**What to produce**
For the listing below, output exactly the lines from the line with "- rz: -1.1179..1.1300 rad" up to and including the line with "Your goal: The", and no other lines.

**Dataset content**
<<<<
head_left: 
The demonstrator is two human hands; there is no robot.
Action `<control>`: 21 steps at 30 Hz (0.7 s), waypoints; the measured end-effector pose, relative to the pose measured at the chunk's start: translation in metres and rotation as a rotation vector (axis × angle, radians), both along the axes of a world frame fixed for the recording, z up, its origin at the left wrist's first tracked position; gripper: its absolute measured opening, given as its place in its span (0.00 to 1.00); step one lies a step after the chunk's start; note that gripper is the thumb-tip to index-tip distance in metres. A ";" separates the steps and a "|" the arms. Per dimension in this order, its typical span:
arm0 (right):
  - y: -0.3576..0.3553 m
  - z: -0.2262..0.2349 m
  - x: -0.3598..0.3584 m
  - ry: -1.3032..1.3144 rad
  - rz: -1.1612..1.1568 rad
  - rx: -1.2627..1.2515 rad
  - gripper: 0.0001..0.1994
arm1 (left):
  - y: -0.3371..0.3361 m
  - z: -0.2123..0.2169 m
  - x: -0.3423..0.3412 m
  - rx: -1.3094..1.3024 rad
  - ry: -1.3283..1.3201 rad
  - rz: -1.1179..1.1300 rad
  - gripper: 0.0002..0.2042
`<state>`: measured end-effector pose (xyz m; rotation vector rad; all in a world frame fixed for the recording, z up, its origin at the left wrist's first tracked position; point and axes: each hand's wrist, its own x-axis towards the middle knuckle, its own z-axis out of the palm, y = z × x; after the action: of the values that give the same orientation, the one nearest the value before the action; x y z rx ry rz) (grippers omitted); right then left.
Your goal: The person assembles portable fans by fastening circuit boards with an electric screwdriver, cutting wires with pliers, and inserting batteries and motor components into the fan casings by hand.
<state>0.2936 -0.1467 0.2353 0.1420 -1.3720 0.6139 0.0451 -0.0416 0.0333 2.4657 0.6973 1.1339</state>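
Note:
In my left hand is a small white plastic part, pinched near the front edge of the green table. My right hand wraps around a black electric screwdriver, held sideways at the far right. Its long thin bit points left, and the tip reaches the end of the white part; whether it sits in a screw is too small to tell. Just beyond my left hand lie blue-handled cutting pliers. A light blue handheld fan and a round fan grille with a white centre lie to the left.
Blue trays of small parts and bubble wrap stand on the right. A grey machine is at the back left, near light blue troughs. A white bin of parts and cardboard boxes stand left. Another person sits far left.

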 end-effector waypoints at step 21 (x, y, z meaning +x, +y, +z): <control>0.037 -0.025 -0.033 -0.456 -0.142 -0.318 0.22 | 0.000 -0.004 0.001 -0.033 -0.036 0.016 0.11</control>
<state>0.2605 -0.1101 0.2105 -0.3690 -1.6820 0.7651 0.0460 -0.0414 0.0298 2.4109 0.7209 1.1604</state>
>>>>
**Answer space**
  - rz: -1.1179..1.1300 rad
  - gripper: 0.0002..0.2042
`<state>`: measured end-effector pose (xyz m; rotation vector rad; all in a world frame fixed for the recording, z up, its origin at the left wrist's first tracked position; point and axes: each hand's wrist, its own x-axis towards the middle knuckle, its own z-axis out of the palm, y = z × x; after the action: of the values that give the same orientation, the one nearest the value before the action; x y z rx ry rz) (grippers omitted); right then left.
Your goal: The person assembles portable fans by fastening circuit boards with an electric screwdriver, cutting wires with pliers, and inserting batteries and motor components into the fan casings by hand.

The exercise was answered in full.